就職活動について常に受け身で自分から調べたり人に聞いたりすることがなかったので、とにかくまず相談室などに聞きに行くべきだったと思う。また、就職活動を始めたときにエントリーシートや面接に使う自己分析も全く足りていなかったので、自己分析を進めて自分がしたいこと、得意なことを理解した上で選考を進めるべきだったと思う。とにかく準備をするべきだった。 - 尻込みせずにもっと参加すればよかった!
実質1社しか面接を受けられていなかったので、もっと広く障害者雇用の企業説明会に参加すればよかったです。障害者雇用の求人でもSPIがあったり、配属部門先が曖昧であったりで尻込みをしていました。ただでさえ障害学生が得られる情報が少ない中で、参加しなかったのはもったいないことをしました。 - 障害者雇用ならではの面接対策をしておけばよかった!
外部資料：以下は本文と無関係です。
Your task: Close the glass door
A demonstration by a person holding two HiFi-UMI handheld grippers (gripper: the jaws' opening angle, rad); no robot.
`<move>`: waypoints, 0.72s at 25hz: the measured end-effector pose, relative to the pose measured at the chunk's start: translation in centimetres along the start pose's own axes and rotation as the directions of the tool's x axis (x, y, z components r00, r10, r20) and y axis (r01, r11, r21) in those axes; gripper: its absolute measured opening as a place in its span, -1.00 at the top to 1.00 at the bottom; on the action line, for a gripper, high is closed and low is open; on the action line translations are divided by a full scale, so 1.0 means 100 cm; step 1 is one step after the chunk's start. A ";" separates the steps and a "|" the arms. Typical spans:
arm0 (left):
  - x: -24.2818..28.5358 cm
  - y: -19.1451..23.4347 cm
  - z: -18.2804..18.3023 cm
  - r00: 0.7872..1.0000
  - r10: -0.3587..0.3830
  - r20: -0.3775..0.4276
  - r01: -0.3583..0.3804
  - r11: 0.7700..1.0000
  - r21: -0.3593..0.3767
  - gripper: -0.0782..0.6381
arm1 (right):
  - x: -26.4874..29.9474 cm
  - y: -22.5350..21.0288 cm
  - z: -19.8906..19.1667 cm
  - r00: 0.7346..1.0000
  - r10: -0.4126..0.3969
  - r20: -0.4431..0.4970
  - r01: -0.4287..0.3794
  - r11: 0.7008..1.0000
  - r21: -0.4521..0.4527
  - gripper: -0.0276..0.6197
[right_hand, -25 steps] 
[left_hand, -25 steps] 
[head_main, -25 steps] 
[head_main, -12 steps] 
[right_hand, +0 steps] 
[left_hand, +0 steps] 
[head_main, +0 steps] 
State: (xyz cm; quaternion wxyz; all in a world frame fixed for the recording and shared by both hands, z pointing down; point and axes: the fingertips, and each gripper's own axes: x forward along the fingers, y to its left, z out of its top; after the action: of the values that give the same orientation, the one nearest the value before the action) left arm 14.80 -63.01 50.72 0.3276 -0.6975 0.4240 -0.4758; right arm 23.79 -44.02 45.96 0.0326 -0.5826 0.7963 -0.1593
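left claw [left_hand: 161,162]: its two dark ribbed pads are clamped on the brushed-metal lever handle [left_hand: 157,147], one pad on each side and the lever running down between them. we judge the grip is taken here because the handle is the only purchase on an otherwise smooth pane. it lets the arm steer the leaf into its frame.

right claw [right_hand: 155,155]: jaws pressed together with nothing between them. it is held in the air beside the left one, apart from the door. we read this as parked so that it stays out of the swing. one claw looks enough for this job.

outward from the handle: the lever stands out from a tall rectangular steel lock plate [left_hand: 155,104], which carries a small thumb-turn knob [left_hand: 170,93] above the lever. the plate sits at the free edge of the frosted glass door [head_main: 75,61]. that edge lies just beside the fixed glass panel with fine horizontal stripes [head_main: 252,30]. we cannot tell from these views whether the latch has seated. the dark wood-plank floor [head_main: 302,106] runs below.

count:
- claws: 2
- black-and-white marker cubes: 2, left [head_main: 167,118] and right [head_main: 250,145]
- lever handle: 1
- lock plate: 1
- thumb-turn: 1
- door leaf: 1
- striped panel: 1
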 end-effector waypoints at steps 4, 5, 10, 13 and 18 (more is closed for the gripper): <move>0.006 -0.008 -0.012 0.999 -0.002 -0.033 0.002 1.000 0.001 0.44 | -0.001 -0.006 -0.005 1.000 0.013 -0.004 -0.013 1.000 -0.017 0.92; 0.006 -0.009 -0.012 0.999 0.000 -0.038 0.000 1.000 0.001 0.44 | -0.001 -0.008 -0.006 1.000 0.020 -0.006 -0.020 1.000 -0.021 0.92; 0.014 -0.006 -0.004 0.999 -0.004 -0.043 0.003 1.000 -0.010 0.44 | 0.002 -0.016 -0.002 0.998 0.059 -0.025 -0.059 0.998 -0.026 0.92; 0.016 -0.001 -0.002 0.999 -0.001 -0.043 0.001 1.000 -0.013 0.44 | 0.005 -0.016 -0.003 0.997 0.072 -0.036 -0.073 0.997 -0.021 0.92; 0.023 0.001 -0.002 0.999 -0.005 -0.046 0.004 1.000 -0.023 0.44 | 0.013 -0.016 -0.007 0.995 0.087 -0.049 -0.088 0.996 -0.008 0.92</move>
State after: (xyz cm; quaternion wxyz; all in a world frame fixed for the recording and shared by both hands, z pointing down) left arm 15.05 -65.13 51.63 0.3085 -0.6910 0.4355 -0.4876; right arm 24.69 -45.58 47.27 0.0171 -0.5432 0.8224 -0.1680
健常者と同じ面接質問+配慮事項に加えて、自分の将来像や客観的な考えを引き出す質問が多かった印象があります。会社の将来性については対策していましたが、自分自身の対策をしていなかったので大変焦りました。今ならば、一般的な面接対策と障害者雇用ならではの面接対策を行うと思います。
先輩たちの就活体験談からもわかるように、早めに情報収集をして、積極的に企業と接点を持ちながら、自分自身のことを伝えられるように準備することが重要と言えるでしょう。
障害者雇用担当者の声
障害者雇用就活で特に大切なこと
私が思うに「障害」は会社にとって迷惑なことではありません。
多様な人が入ってくればそれだけ会社も成長できるので、障害を誇っていただいてもいいくらいだと考えています。
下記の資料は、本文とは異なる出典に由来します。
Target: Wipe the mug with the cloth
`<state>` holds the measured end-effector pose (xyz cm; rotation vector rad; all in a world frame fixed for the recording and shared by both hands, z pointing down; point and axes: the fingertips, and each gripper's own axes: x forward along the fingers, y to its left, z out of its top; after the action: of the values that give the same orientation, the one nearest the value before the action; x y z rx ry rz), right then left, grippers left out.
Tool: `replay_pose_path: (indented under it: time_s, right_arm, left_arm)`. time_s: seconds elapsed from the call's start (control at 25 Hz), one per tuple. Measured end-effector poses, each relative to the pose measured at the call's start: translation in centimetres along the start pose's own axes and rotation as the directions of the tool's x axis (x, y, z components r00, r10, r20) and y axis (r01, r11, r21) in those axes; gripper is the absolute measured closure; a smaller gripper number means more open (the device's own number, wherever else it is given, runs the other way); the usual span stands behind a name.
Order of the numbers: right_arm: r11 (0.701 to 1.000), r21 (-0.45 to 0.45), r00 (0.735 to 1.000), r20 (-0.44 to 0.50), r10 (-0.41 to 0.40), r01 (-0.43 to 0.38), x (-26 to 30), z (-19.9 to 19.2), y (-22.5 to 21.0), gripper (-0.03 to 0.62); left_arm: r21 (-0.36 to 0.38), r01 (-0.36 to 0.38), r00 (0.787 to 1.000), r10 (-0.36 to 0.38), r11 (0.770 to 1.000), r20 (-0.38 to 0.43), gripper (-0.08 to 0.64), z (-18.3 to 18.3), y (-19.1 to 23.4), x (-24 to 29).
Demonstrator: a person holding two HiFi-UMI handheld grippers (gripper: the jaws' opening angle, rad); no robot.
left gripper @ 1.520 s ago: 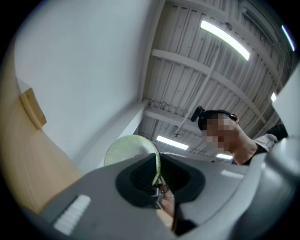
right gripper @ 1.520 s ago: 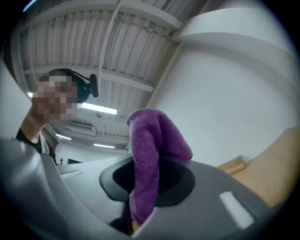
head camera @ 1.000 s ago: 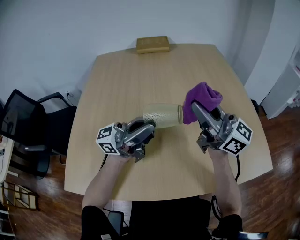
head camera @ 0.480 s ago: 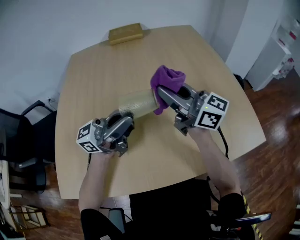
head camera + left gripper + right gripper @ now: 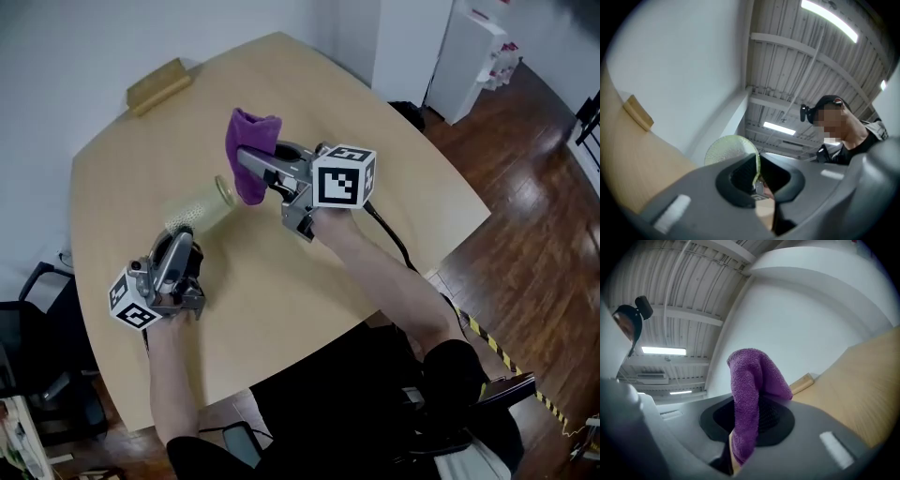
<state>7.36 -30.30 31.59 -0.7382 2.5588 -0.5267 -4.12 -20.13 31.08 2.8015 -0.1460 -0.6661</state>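
A pale green, dimpled glass mug [image 5: 195, 208] is held on its side over the table [image 5: 281, 281]. My left gripper [image 5: 183, 242] is shut on its near rim, and in the left gripper view the rim [image 5: 757, 169] sits pinched between the jaws of this gripper [image 5: 757, 182], with the mug body [image 5: 727, 147] beyond. My right gripper [image 5: 246, 159] is shut on a purple cloth [image 5: 251, 150], which in the right gripper view stands up as a fold [image 5: 751, 390] out of the gripper [image 5: 740, 427]. The cloth's lower part lies against the mug's far end.
A tan wooden block [image 5: 159, 84] rests at the table's far edge, also seen as a block [image 5: 638, 112] in the left gripper view. A black chair [image 5: 28, 328] stands at the left, a white cabinet [image 5: 483, 56] at the upper right. Wooden floor surrounds the table.
The head view has swung, so the table now sits skewed. My right gripper has come down and in with the cloth against the mug's end. The left gripper keeps its grip.
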Motion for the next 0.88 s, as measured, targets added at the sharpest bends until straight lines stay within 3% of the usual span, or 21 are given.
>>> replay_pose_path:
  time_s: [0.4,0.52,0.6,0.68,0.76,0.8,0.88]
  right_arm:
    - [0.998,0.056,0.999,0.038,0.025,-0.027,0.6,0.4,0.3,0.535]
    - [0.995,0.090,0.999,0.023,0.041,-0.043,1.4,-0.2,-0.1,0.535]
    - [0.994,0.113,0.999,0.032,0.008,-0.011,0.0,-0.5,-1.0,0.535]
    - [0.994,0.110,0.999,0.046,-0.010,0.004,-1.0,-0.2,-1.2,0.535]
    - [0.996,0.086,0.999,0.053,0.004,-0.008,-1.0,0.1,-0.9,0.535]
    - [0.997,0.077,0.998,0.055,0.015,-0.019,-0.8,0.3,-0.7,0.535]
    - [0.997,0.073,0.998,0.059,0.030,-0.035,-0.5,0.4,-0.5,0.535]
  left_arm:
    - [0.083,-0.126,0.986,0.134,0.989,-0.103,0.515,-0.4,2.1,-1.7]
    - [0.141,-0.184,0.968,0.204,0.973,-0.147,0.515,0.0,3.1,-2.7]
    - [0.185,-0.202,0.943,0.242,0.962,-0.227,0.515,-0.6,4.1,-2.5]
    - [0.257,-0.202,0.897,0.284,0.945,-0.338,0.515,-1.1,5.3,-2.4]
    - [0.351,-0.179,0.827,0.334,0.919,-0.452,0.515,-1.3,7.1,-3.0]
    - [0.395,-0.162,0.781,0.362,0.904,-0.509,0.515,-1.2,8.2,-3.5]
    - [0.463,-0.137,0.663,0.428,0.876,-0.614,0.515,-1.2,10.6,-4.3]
多様な人が入ってくればそれだけ会社も成長できるので、障害を誇っていただいてもいいくらいだと考えています。
配慮してほしいことは、むしろ話していただいたほうが会社としても安心できますので、後ろめたい気持ちをもつ必要は全くありません。(むしろ遠慮されてしまうほうが、入社後フォローできなかったらどうしよう…と心配になります)
また、入社後何か困ったことがあったときに相談できる人間関係を築けそうな職場かどうかも併せて確認してください。
困ったときに「助けて」と自分から言わなければならないのはどの会社も同じですので、それができる職場こそが「働きやすい会社」だと思います。
障害のある学生向けの情報をキャッチするために
就職活動を進める上で、障害のある学生向けの情報をキャッチすることは非常に重要です。
家でも就活オンラインでは、求人情報だけでなく、インターンシップ、合同企業説明会、就活対策セミナーなど、就活に欠かせないお役立ち情報を多数掲載しています。
早めに登録して、情報収集を始めましょう!
就職活動は、自分の未来を切り開く大切なステップです。障害者雇用は進んでいますが、すべての企業が自分に合っているとは限りません。だからこそ、積極的に情報収集をして、自分に合った方法で取り組んでいきましょう。